The “physical mechanisms of natural systems under environmental distress” area is focused on discovering and understanding basic natural mechanisms used by organisms that could be used to either harden or repair soft material-based devices. This will enable the Air Force to employ biological systems with optimum performance and extended lifetimes. As protein and nucleic acid molecules are increasingly used as catalysts, sensors, and as materials, it will be necessary to understand how we can utilize these molecules in extreme environments, with the ability to regulate the desired function as conditions change, and to store the device for prolonged periods of time. Areas of interest include: the mechanisms for survival and protein stability in extremophilic archaea, fundamental studies of bacterial sporulation, and enzymatic engineering for faster catalysis in materials identification or degradation.

Dr. Hugh C. De Long AFOSR/RSL (703) 696-7722

DSN 426-7722 FAX (703) 696-7360

E-mail: hugh.delong@afosr.af.mil


8. Optimization and Discrete Mathematics
The program goal is the development of mathematical methods for the optimization of large and complex models that will address future decision problems of interest to the Air Force. Areas of fundamental interest include resource allocation, planning, logistics, engineering design and scheduling. Increasingly, the decision models will address problems that arise in the design, management and defense of complex networks, in robust decision making, in optimal control and dynamical systems and in artificial intelligence and information technology applications.
There will be a focus on the development of new nonlinear, integer and combinatorial optimization algorithms, including those with stochastic components. Techniques designed to handle data that are uncertain, evolving, incomplete, conflicting, or overlapping are particularly important.

As basic research aimed at having the broadest possible impact, the development of new computational methods will include an emphasis on theoretical underpinnings, on rigorous convergence analysis, and on establishing provable bounds for (meta-) heuristics and other approximation methods.

Dr. Donald Hearn AFOSR/RSL (703)-696-1142

DSN 426-1142 FAX (703)-696-7360

Email: donald.hearn@afosr.af.mil


9. Sensory Information Systems
This program coordinates multi-disciplinary experimental research with mathematical, neuromorphic, and computational modeling to develop the basic scientific foundation for understanding and emulating sensory information systems. Emphasis is on (a) acoustic information analysis, especially in human auditory perception, and (b) sensory and sensorimotor systems that enable 3D airborne navigation and control of natural flight, e.g., in insects, birds, or bats.

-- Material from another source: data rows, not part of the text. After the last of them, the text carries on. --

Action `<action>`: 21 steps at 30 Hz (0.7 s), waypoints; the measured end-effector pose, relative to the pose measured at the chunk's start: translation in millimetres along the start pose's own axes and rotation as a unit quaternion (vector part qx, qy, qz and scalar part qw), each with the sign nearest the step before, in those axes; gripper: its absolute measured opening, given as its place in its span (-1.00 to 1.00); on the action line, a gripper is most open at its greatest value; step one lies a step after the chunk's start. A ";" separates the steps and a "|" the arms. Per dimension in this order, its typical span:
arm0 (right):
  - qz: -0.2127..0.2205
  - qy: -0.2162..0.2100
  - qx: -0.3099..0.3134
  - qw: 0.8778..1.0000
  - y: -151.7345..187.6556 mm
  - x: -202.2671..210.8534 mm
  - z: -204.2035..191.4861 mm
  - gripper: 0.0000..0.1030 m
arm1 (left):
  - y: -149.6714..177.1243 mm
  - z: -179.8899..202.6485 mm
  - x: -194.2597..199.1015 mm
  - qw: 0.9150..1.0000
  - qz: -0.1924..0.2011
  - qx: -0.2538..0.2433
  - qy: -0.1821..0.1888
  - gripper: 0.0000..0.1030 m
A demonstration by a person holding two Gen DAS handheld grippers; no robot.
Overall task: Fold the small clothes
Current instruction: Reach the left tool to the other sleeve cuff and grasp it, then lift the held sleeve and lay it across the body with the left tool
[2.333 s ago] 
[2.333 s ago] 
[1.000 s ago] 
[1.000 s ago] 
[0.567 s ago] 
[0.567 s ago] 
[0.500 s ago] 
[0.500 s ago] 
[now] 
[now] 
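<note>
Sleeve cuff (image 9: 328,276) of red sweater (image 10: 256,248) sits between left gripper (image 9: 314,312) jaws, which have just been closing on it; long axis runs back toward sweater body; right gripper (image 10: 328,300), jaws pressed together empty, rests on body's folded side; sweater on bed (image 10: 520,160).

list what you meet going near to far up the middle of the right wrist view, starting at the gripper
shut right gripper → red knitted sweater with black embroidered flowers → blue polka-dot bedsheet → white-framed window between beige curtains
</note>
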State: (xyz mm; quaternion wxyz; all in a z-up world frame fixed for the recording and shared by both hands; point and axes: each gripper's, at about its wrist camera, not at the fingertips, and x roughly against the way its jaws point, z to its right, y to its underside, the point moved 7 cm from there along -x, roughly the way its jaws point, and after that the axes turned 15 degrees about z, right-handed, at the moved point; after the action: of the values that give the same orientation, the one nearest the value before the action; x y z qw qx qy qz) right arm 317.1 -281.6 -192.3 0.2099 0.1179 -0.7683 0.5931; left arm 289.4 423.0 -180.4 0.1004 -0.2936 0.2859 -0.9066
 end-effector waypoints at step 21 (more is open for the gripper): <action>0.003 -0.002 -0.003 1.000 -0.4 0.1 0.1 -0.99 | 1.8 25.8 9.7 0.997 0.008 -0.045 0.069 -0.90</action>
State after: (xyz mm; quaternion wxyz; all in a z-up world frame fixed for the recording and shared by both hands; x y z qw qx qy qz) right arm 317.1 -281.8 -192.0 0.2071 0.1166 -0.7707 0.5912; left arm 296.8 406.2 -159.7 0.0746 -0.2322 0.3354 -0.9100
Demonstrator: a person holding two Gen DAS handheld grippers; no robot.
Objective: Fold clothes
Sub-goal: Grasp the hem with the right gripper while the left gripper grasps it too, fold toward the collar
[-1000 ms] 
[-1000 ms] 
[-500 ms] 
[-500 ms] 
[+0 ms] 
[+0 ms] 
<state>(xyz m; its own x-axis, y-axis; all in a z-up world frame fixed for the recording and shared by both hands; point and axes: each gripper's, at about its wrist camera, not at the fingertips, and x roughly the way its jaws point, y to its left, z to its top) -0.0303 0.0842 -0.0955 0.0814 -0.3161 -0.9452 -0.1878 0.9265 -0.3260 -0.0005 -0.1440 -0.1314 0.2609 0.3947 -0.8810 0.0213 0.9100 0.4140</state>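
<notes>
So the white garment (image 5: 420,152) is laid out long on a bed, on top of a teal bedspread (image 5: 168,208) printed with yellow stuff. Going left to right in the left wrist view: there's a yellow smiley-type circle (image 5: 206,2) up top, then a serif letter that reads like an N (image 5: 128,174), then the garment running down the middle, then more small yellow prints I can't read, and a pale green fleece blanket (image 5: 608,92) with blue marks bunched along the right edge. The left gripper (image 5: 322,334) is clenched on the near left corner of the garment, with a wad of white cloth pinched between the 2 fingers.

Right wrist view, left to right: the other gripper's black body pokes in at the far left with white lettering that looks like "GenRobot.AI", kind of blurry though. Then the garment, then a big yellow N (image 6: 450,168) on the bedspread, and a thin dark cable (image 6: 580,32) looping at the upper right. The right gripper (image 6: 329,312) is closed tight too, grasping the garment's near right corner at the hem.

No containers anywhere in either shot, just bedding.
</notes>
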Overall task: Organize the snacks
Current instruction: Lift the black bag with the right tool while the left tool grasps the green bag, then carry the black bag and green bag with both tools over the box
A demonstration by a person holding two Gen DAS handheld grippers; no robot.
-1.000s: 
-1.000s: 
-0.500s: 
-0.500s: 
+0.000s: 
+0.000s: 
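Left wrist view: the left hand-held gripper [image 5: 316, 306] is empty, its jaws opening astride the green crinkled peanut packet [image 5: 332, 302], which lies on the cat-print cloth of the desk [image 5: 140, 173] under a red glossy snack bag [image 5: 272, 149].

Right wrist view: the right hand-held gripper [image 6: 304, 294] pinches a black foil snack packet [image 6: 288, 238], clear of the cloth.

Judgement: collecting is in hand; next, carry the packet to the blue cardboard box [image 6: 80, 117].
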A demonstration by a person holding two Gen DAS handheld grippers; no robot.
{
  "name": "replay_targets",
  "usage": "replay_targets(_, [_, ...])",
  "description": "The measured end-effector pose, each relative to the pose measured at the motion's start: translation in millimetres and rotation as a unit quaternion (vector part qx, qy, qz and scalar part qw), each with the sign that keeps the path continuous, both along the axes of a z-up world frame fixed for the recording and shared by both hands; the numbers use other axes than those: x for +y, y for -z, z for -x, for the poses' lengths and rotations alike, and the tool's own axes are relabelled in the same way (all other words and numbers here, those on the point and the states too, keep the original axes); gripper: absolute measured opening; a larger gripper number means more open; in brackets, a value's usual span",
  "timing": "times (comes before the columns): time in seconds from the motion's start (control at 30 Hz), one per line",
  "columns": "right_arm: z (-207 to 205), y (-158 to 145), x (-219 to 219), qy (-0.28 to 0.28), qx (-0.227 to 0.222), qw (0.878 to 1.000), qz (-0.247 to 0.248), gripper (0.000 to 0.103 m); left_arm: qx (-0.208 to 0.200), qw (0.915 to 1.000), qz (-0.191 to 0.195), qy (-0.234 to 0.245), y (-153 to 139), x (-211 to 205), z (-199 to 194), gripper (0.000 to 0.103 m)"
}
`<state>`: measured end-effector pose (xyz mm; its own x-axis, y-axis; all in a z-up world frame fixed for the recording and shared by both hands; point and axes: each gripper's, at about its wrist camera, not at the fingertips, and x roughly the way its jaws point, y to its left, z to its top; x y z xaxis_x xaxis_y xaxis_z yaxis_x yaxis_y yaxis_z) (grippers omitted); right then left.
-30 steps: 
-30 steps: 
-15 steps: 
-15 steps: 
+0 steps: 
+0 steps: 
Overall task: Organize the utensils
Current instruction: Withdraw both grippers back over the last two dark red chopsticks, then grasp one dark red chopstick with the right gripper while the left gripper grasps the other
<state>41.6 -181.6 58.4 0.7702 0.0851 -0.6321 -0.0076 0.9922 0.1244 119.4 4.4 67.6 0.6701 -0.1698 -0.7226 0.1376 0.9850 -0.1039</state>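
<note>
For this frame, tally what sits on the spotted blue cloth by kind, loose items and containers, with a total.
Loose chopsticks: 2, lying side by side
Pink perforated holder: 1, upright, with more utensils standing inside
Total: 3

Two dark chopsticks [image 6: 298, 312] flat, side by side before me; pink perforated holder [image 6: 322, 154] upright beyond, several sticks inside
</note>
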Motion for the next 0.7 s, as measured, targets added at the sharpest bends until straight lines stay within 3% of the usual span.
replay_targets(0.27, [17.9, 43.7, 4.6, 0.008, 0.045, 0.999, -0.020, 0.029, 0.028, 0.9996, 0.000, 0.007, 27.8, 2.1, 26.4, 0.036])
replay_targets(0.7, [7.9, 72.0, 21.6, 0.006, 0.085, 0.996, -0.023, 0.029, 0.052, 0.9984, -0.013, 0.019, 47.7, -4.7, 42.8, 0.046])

One research goal is to forge new capabilities in acoustic analysis, especially to enhance the intelligibility and usefulness of acoustic information. The primary approach is to discover, develop, and test principles derived from an advanced understanding of cortical and sub-cortical processes in the auditory brain. Included in this approach are efforts to model and control effects of noise interference, understand the psychoacoustic basis of informational masking, develop new methods for automatic speech detection, classification, and identification, and enable efficient 3D spatial segregation of multiple overlapping acoustic sources. Signal analysis methods based upon purely statistical or other conventional “blind source” approaches are not as likely to receive support as approaches based upon auditory system concepts that emphasize higher-level processes not yet fully exploited in engineered algorithms for acoustic information processing. Examples of such higher-level approaches recently supported are time-domain (modulation) filtering and representation, vocal tract/glottal pulse normalization, and spectro-temporal analysis based upon properties of cortical receptive fields. Although this program’s grantees have built a rich tradition of technical innovation in the acoustics area, with many important engineering applications for the Air Force, as well as for other governmental entities and the commercial sector, this program’s priority remains the advancement of the basic science that serves as a foundation for technical progress. The program is multidisciplinary, drawing upon expertise in areas such as computer and electrical engineering, neuroscience, and mathematics. Applicants are encouraged to develop collaborative relationships with scientists in the Air Force Research Laboratory (AFRL).

Another research goal is to deepen the scientific understanding of the sensory and sensorimotor processes that enable agile maneuvering and successful spatial navigation in natural flying organisms. Emphasis is on the discovery of fundamental mechanisms that could be emulated for the control of small, automated air vehicles, yet have no current analogue in engineered systems. Recent efforts have included investigations of information processing in wide field-of-view compound eye optics, receptor systems for linear and circular polarization sensing, and mathematical modeling of invertebrate sensorimotor control of path selection, obstacle avoidance and intercept/avoidance of moving targets. All of these areas link fundamental experimental science with neuromorphic or other mathematical implementations to generate and test hypotheses. Current efforts also include innovations in control science to explain and emulate complex behaviors, such as aerial foraging and swarm cohesion, as possible outcomes of simpler sensory-dominated behaviors with minimal cognitive support. As in the acoustic areas described above, applicants are encouraged to develop collaborations with AFRL scientists.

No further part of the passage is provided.